Workshop on Variability in the Western Tropical Pacific: Mechanisms, Teleconnections and Impacts on Sub-Seasonal, Inter-Annual and Inter-Decadal Time Scales | (smr 2341)
Starts 12 Nov 2012
Ends 16 Nov 2012
Central European Time
Trieste - Italy
The Western Tropical Pacific (WTP) is a region where sea surface temperatures reach their highest values.
Its warm waters are the source of intense convective systems, and the associated latent heat release acts as an important forcing for planetary waves across the whole globe.
SST variability in the WTP, although weaker in amplitude than the variability in the central and eastern part of the tropical Pacific, has the potential to affect atmospheric teleconnection on a variety of scales.
On the sub-seasonal scale, WTP SST affects the intensity and propagation of organized convection within the MJO and other modes of tropical low-frequency variability.

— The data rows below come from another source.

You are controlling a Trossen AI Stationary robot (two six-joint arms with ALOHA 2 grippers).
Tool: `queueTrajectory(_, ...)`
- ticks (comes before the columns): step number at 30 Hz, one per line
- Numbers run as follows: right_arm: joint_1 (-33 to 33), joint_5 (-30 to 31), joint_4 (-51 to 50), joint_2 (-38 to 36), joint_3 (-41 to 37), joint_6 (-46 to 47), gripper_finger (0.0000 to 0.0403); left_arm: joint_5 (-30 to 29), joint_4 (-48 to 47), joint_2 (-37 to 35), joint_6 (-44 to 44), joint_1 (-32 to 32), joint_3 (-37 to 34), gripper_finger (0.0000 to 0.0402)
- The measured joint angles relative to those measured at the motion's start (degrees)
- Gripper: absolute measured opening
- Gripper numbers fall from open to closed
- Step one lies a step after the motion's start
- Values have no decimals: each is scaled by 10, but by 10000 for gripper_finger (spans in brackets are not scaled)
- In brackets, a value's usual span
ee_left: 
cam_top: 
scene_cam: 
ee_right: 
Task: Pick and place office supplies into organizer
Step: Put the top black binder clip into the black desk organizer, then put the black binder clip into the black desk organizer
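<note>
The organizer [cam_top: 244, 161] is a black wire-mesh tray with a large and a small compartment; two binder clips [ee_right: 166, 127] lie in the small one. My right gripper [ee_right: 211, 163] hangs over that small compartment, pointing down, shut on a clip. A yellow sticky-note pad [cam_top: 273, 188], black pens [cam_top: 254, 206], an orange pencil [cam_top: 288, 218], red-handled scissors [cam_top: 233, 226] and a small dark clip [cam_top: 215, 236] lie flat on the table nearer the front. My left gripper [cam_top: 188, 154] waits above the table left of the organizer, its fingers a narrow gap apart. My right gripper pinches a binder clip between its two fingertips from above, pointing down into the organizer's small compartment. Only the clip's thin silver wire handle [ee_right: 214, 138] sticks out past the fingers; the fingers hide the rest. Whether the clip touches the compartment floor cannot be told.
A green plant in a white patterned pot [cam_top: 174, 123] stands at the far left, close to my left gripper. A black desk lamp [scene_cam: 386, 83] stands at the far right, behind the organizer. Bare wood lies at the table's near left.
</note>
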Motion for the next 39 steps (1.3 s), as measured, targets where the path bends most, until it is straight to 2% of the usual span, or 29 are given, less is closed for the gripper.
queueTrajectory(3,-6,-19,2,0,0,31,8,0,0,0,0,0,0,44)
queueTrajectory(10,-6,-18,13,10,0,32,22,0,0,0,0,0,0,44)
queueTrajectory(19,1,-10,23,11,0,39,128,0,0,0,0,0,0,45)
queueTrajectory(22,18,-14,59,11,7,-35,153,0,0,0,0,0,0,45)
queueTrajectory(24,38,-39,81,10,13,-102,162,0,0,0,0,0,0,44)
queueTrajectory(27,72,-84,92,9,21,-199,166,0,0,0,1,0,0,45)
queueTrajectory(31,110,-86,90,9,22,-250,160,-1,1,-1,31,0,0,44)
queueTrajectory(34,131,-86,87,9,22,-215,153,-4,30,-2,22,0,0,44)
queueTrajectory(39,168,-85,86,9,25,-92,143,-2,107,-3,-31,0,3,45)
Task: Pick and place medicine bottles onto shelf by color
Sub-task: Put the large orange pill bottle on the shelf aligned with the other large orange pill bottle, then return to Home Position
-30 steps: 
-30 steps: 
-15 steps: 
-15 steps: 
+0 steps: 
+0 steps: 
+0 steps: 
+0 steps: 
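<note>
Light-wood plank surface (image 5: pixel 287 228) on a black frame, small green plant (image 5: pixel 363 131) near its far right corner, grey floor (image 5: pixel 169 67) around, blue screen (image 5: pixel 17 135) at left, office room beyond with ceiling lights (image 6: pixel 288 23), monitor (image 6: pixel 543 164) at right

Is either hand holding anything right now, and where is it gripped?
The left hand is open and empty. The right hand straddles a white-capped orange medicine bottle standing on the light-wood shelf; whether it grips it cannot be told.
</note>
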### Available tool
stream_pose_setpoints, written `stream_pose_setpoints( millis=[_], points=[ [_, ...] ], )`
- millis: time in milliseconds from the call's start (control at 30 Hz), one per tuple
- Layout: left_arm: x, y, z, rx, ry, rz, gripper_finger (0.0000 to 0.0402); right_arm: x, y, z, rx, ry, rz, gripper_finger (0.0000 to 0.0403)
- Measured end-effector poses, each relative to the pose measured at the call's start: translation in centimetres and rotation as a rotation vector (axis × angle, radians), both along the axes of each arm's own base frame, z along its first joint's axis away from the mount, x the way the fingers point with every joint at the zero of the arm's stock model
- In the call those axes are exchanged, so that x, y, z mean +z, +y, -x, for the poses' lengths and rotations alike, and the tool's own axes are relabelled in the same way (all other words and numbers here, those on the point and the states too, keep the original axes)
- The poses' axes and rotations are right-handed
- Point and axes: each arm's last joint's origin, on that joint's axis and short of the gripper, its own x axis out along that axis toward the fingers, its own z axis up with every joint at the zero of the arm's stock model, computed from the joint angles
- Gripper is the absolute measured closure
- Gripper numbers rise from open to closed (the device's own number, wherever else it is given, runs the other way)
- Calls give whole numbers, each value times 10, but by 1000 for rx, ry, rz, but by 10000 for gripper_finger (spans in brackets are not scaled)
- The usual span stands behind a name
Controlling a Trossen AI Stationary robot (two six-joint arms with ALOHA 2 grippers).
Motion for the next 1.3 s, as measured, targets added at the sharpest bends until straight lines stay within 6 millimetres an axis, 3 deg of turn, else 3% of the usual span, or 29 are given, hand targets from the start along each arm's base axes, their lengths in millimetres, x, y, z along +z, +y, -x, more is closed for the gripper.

On the interannual time-scale, the monsoon systems of East and South Asia are affected by WTP anomalies, as well as the planetary waves propagating into the northern extra-tropics.
On the interannual time scales, variations in zonal and meridional gradients of SST in the WTP region affect long-term changes in the Walker and Hadley circulations, and links with decadal variability in the North Pacific and the North Atlantic have been explored by many scientists.
The aims of the proposed five-day workshop are to review the current knowledge on the origins and consequences of variability in the WTP, and discuss the ability of the latest generation of coupled GCMs to simulate such variability and teleconnections.